Von den Impfstoffverstärkern geht keine Gefahr aus
Der Biologe Dr. Tobias Maier hat sich in seinem Blog mit den Impfgegnern auseinander gesetzt. Eines der häufigen Argumente gegen die Imfpung ist u.a. die Gefahr durch das im Serum enthaltene Quecksilber. Maier erklärt, dass die Weltgesundheitsorganisation WHO schon 2006 die Grenzwerte für Quecksilberaufnahme festgelegt hat. „Dieser Wert liegt bei fünf Mikrogramm pro Kilo Körpergewicht pro Woche. Ich wiege 80 Kilo, ich könnte mich pro Woche also 160 mal mit Pandemrix impfen lassen.“ Vom im Impfstoff enthaltenen Thimomersal geht also keine Gefahr aus, selbst wenn man deutlich weniger als 80 Kilo wiegt!

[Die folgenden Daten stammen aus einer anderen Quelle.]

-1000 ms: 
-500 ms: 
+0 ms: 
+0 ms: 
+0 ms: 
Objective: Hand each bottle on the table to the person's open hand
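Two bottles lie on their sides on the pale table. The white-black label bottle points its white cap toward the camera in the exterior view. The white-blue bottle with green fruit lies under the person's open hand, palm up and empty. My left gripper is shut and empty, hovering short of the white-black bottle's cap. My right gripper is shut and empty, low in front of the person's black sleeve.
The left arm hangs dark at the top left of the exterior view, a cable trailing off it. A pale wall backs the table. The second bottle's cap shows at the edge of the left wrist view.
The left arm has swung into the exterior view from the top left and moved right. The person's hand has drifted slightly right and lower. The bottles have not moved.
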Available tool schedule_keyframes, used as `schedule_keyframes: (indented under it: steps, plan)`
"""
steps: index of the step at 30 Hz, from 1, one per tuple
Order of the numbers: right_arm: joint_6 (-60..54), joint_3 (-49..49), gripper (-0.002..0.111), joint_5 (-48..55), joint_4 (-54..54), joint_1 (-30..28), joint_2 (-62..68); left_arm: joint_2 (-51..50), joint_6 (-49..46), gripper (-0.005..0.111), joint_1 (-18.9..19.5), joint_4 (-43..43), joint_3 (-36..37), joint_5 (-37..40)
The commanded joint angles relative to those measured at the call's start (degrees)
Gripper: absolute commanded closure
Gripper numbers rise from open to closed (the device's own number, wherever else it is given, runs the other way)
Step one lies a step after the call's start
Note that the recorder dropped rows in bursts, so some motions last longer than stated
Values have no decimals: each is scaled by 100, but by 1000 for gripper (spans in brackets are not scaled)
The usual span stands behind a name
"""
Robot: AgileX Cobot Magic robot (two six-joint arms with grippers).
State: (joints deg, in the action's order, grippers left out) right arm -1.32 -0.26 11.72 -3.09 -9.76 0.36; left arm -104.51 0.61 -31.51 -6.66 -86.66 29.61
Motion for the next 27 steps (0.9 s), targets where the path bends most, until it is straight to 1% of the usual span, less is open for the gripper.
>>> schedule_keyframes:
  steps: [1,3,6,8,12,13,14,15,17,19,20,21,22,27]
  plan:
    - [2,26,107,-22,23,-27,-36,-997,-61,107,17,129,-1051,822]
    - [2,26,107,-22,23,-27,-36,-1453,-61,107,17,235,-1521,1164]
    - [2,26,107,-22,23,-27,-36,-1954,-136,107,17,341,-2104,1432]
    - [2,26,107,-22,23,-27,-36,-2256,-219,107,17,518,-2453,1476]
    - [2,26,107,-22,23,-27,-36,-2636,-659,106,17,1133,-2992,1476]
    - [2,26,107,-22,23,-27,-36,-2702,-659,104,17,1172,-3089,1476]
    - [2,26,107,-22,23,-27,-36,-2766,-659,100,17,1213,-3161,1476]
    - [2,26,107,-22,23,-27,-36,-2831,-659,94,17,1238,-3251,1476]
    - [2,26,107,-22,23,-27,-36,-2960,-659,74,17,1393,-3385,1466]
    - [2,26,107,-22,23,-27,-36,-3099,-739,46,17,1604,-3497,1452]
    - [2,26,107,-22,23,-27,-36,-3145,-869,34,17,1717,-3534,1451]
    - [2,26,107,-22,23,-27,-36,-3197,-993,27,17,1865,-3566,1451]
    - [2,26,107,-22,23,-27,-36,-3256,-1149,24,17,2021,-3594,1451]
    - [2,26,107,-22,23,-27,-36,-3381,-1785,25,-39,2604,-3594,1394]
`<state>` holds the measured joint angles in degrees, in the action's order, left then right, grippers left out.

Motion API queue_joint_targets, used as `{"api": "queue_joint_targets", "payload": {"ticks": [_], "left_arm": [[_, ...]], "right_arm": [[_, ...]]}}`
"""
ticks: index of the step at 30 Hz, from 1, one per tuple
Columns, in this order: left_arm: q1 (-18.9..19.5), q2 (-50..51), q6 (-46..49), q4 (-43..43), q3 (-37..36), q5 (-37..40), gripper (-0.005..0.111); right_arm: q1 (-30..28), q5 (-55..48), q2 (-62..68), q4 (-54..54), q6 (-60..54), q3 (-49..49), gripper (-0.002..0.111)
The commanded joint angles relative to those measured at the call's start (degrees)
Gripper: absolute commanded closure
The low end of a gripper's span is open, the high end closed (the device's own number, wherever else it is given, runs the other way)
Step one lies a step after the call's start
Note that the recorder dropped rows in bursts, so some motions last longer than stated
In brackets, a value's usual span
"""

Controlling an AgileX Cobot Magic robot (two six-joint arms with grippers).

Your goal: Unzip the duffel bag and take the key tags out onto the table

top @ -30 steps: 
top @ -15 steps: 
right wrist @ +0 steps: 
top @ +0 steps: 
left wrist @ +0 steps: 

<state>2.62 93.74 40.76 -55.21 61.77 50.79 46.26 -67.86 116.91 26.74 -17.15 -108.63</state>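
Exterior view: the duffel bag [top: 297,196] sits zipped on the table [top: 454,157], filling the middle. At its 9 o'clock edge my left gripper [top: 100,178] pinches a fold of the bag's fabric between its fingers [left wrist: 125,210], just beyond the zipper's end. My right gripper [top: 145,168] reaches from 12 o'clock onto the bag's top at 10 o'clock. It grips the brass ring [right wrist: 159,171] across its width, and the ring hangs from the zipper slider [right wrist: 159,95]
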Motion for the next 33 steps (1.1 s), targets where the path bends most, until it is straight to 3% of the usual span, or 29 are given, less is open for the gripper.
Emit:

„Eine Verunsicherung jenseits von Gut und Böse“ bezeichnet Susanne Stöcker, Sprecherin des Paul-Ehrlich-Institutes die Aussagen der Impfgegner. „Wahnsinn“ sei es, dass „die Äußerungen irgendeiner Ärztin“ Ängste bei den Menschen schüren, obwohl alle europäischen Gesundheitsbehörden eindeutig Stellung für die Impfung bezogen haben. Der Präsident der hessischen Landesärztekammer bedauert sogar, gegen die Verfasserin der Rundmails keine berufsrechtlichen Schritte eingehen zu können. Die Behauptungen seinen falsch und verunsicherten die Bürger.
Wer also besagte Mail erhält, sollte sich gut überlegen, ob sie wirklich weitergeleitet werden soll oder besser im Papierkorb aufgehoben ist.